15;17 – PML/RARa

October 29, 2015

RARa (17q21.1) gene and PML (15q22) gene rearrangements, t(15;17)(q22;q21.1)

RARa (17q21) gene encodes protein called retinoic acid receptor alpha, which acts as a nuclear receptor by binding specifically to DNA sequences controlling the transcription of genes important in the maturation (differentiation) of promyelocytes.

Acute promyelocytic leukemia M3 subtype (AML M3) is characterized by a clonal expansion of hematopoietic precursors blocked in the promyelocytic stage and is one of the most common subtypes of acute myeloid leukemias (AML), constituting 10 to 15% of cases in young adults.

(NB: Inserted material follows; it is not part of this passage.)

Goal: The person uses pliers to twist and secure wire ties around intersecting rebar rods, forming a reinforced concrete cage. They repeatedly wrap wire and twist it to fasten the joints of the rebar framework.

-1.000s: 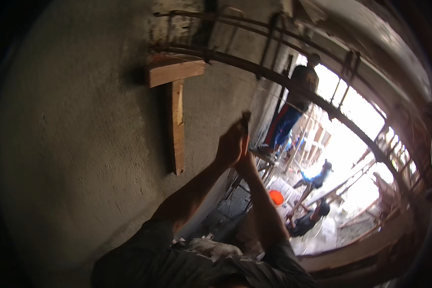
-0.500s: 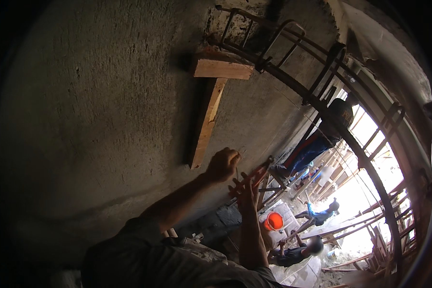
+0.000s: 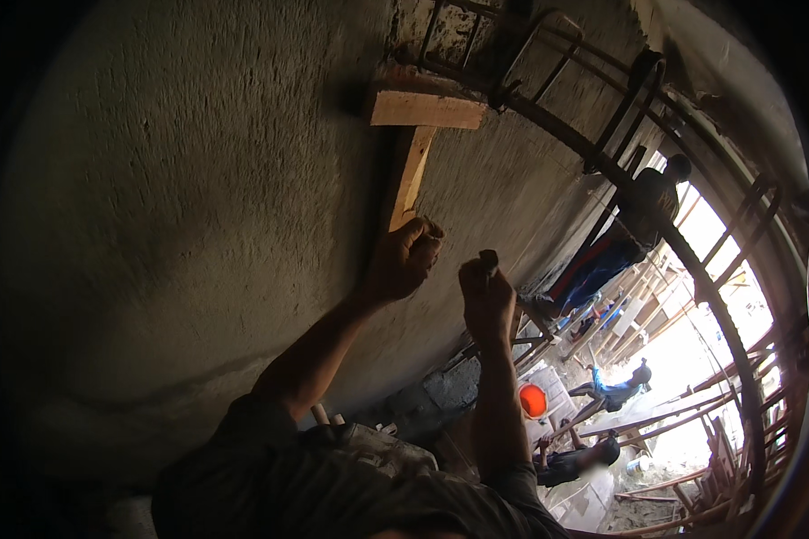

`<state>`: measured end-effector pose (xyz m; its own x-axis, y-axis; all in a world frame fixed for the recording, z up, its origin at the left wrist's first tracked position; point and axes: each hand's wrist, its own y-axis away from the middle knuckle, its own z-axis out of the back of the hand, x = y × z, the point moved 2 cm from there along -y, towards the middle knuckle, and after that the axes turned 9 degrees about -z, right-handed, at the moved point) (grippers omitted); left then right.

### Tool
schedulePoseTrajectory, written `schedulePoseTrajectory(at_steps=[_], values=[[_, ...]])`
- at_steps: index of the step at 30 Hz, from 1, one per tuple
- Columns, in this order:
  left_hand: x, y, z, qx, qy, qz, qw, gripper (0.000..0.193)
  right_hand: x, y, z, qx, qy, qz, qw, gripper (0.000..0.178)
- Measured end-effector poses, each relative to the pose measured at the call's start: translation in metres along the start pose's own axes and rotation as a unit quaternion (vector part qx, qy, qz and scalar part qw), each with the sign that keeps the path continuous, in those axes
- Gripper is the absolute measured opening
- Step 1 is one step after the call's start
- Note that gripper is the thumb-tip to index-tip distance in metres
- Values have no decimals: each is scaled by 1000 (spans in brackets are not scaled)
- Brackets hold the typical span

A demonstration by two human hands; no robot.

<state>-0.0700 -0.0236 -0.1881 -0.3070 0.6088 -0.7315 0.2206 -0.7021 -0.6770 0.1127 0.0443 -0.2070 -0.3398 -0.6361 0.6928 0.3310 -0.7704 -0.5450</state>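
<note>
My left hand (image 3: pixel 406 259) is closed, its fingers curled together in front of the lower end of an upright wooden board (image 3: pixel 413 180). Whatever it may hold is too small or hidden to make out. To its right, a short gap away, my right hand (image 3: pixel 487 296) is raised and closed. A dark stub (image 3: pixel 488 260) pokes out above its fingers; its kind cannot be told. The upright board meets a short crosspiece (image 3: pixel 427 110), together forming a T against the rough grey wall (image 3: pixel 225 180).
A curved steel bar cage (image 3: pixel 593 153) arcs from above down the right. Beyond it, a person (image 3: pixel 634 220) stands high up. Lower down are an orange-red bucket (image 3: pixel 533 402), a person in blue (image 3: pixel 618 393), another in dark clothes (image 3: pixel 571 464), and several wooden poles (image 3: pixel 683 422).
My right hand, spread before, is now closed with a dark stub showing, and is higher. My left hand rose over the board's lower end. The view has shifted slightly.
</note>
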Motion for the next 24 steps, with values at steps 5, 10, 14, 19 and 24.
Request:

Several recent studies have shown a relative increase in the frequency of AML-M3 in some populations of Europe, Africa and Latin America ranging from 17 to 58% of AML in children up to 22 to 37% in adults.

Over 90% of cases are accompanied by a rearrangement involving the RARa gene (17q21) and PML gene (15q22). This rearrangement fuses part of the RARa gene with part of the PML gene, resulting in a fusion protein, PML/RARa, which binds to DNA and represses gene transcription by not responding to transcription signals. However, PML/RARa protein does not block proliferation or induce apoptosis, allowing abnormal cell proliferation. As a result, promyelocytes excess accumulates in the bone marrow and the formation of leukocytes in the blood is prevented, resulting in acute promyelocytic leukemia.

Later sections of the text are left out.